_Exercise requirements:_ Starting at the top of the data and ending with the line that holds "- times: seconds", transcribe each line exactly; include both ends.

_Exercise data:_

•••••

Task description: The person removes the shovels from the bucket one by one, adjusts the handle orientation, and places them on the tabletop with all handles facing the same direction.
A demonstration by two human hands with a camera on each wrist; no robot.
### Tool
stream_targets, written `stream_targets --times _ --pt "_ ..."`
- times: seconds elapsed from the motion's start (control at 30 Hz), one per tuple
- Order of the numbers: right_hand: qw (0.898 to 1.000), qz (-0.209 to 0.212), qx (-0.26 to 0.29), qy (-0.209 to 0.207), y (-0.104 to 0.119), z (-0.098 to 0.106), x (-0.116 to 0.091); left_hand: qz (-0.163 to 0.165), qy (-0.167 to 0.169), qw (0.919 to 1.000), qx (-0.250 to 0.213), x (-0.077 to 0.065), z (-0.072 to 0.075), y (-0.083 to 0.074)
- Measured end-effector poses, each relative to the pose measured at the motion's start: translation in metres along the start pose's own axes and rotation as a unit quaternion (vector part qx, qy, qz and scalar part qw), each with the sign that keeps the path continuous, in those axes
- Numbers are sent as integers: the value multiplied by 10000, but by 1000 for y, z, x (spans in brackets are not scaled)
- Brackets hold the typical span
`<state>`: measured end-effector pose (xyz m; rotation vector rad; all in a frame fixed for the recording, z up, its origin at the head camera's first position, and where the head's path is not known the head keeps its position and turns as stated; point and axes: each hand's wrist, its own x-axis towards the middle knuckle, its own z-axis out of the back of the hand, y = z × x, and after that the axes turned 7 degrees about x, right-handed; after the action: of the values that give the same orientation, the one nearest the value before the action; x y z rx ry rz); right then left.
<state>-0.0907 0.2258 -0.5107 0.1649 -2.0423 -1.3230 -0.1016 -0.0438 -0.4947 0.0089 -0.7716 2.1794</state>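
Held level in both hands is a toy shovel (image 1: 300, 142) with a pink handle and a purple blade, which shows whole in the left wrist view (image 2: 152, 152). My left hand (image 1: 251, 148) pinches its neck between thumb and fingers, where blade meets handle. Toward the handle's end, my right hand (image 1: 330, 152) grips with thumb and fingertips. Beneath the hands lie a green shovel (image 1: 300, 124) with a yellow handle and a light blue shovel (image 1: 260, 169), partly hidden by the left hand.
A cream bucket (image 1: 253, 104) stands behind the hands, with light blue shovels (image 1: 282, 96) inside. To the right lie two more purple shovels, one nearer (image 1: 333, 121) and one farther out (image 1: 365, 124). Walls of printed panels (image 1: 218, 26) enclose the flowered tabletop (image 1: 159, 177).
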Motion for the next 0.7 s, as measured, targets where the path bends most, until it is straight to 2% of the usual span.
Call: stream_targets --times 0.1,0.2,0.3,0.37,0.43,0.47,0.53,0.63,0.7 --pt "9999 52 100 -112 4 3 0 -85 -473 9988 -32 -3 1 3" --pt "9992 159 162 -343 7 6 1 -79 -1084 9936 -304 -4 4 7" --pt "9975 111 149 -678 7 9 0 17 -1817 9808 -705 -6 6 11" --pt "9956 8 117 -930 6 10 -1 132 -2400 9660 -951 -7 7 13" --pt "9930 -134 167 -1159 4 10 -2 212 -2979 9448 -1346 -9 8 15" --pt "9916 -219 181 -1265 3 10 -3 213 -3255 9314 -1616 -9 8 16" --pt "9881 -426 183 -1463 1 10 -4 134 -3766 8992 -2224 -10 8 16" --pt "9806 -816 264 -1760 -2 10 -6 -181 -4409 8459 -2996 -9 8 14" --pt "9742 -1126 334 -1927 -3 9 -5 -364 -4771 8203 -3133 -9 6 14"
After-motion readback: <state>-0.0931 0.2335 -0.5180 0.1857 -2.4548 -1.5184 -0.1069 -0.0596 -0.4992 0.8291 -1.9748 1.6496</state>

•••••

_Written solution:_
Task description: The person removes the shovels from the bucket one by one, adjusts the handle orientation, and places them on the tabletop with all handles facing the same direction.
A demonstration by two human hands with a camera on each wrist; no robot.
### Tool
stream_targets, written `stream_targets --times _ --pt "_ ..."`
- times: seconds elapsed from the motion's start (control at 30 Hz), one per tuple

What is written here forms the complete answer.